■ **Description of the task**: Starting with the line that contains "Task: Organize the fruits" and stopping after the line that contains "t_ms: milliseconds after", copy the entries below exactly. Include nothing else.

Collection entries
<<<<

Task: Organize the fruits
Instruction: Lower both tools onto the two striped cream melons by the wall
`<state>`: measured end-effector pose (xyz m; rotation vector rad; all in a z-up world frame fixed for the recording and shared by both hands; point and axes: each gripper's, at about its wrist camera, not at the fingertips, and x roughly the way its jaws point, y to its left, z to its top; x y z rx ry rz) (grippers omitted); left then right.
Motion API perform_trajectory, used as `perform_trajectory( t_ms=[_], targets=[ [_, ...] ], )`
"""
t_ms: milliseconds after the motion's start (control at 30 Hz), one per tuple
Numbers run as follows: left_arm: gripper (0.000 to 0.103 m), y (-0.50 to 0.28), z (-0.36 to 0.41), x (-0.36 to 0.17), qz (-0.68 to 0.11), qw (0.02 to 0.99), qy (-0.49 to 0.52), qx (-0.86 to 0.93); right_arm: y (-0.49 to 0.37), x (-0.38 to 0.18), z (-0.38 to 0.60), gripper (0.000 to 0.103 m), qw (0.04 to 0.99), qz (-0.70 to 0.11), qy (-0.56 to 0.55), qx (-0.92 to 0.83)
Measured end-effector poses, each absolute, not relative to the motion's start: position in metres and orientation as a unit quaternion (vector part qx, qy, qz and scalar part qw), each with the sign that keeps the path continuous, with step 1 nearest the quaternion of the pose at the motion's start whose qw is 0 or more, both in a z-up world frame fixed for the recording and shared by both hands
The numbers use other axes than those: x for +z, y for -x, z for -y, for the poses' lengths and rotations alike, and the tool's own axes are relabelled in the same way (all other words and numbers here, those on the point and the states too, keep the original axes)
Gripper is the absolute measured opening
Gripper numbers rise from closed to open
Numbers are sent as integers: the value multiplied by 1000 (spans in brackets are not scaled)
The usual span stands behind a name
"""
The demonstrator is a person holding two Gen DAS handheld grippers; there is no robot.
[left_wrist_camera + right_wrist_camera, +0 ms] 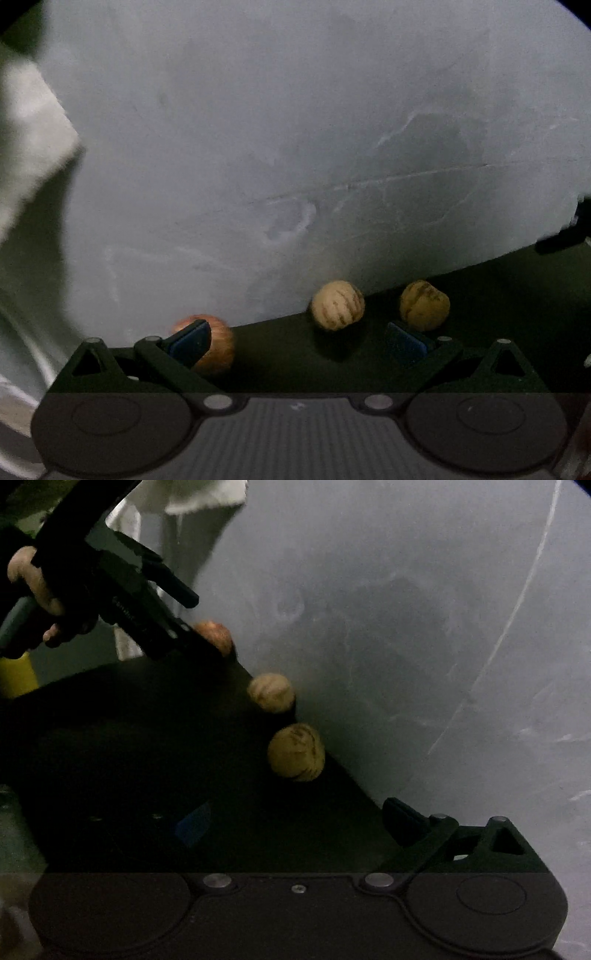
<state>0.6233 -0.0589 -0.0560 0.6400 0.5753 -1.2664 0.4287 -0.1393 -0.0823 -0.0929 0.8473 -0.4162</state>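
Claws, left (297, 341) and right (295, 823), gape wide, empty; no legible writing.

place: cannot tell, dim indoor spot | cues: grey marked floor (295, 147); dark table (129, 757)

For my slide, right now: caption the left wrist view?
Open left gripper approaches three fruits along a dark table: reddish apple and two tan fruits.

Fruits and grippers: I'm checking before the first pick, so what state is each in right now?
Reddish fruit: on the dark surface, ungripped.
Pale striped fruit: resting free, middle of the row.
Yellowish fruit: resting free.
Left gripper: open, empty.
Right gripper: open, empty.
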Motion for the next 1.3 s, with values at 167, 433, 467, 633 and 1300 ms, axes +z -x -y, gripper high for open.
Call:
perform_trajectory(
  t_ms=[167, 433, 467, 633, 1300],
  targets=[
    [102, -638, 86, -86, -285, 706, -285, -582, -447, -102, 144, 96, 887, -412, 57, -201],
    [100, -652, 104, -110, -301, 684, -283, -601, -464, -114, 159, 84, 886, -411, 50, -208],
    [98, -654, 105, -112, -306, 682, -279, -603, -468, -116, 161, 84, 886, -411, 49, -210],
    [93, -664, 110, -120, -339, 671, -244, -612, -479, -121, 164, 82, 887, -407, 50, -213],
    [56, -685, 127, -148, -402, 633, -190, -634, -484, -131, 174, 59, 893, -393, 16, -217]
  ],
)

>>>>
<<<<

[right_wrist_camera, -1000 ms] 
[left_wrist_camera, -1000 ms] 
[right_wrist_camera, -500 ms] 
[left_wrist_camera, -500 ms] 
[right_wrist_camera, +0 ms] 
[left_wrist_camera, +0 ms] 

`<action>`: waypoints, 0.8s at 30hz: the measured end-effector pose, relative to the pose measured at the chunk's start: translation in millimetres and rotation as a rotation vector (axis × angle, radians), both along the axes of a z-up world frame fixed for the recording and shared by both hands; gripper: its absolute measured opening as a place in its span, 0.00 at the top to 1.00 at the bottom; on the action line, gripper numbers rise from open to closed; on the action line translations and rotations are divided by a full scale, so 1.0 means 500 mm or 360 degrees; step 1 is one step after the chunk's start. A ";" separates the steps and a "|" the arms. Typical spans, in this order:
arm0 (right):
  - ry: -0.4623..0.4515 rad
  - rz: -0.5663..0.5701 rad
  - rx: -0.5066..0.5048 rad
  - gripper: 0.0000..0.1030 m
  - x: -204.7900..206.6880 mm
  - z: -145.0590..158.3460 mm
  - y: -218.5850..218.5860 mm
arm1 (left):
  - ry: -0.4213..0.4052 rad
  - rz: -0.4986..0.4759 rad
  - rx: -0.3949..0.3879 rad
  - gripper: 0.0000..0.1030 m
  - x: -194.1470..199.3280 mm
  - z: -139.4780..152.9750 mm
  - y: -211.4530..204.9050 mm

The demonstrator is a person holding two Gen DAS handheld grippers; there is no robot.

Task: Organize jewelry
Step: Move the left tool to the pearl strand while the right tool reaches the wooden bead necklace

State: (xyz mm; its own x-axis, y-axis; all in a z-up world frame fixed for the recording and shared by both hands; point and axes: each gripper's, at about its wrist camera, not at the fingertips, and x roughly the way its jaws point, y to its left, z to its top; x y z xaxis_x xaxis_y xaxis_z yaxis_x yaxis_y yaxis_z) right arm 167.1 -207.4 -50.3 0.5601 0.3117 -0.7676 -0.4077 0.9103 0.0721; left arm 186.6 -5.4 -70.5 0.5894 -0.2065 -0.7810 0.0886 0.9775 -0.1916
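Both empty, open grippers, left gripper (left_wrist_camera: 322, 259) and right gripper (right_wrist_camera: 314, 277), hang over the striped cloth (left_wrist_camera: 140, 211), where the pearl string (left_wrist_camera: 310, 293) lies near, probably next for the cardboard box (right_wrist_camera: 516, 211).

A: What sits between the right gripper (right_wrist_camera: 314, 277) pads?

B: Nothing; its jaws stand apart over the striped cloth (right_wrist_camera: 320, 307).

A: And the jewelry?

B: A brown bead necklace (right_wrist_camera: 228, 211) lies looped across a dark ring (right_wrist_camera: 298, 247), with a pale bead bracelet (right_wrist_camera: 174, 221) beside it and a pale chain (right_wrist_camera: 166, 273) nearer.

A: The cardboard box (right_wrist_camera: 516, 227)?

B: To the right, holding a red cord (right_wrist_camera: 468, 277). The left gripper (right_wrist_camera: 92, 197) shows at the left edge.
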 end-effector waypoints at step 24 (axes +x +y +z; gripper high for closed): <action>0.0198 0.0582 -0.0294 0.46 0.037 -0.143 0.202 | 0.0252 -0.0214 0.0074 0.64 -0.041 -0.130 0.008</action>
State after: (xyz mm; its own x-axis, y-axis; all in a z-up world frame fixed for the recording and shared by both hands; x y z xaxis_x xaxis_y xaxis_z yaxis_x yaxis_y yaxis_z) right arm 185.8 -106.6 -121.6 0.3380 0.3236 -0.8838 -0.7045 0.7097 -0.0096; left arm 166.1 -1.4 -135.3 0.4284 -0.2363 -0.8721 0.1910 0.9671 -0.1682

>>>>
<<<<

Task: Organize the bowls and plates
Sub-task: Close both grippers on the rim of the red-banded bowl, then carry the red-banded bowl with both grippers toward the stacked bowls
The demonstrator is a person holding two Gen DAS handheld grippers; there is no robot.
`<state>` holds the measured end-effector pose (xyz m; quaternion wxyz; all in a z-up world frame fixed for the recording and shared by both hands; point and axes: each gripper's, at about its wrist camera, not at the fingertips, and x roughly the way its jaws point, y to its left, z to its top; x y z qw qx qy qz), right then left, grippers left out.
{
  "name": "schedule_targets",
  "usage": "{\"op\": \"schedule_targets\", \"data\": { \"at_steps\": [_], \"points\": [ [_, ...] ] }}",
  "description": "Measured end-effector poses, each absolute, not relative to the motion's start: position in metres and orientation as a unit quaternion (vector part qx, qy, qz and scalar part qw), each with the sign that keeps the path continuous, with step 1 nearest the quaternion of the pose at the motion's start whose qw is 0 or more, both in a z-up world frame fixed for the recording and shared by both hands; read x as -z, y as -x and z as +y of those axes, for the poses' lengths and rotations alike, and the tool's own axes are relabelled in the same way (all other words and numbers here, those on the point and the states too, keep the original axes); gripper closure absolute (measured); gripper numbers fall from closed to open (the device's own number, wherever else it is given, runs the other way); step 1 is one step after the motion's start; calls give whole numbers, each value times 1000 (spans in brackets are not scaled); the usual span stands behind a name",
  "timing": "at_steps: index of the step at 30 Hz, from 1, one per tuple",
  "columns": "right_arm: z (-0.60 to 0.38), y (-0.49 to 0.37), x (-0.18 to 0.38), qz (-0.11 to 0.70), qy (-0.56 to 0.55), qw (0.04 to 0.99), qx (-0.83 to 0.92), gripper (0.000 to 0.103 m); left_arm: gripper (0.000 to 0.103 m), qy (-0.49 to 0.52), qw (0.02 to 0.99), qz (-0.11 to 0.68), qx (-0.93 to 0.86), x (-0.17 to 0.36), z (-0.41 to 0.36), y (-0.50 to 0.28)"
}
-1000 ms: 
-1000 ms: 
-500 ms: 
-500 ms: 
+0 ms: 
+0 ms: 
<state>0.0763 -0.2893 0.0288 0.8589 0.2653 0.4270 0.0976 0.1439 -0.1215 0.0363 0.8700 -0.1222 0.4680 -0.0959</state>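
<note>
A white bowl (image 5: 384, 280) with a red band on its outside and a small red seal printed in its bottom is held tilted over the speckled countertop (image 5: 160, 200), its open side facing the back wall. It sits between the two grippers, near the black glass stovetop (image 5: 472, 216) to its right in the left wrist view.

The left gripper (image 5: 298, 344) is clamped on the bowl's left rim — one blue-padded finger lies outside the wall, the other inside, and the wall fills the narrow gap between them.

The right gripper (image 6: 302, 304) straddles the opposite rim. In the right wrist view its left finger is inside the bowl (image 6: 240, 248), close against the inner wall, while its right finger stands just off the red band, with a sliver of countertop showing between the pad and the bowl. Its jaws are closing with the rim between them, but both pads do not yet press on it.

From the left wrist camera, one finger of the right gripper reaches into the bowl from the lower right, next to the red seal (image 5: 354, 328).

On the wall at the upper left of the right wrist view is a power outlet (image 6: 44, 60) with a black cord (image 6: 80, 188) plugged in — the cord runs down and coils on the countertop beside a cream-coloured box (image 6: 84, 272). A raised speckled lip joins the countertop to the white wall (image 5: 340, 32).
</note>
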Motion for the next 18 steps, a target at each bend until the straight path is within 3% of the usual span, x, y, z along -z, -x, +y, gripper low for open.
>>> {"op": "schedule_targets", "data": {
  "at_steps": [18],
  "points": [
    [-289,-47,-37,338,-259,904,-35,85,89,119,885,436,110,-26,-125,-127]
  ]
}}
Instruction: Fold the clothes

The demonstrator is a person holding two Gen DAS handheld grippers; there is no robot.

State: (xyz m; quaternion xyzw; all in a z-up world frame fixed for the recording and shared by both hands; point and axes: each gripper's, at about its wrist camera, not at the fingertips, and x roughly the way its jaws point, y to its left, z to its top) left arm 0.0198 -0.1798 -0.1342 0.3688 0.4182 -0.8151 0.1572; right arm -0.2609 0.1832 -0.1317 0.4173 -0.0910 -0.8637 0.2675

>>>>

■ **Task answer**:
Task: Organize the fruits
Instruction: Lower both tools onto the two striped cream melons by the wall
`<state>`: measured end-effector pose (xyz m; rotation vector rad; all in a z-up world frame fixed for the recording and shared by both hands; point and axes: each gripper's, at about its wrist camera, not at the fingertips, and x roughly the way its jaws point, y to its left, z to its top; x y z rx ry rz) (grippers omitted); left then right.
Motion API perform_trajectory, used as `perform_trajectory( t_ms=[_], targets=[ [_, ...] ], )`
"""
t_ms: milliseconds after the motion's start (control at 30 Hz), one per tuple

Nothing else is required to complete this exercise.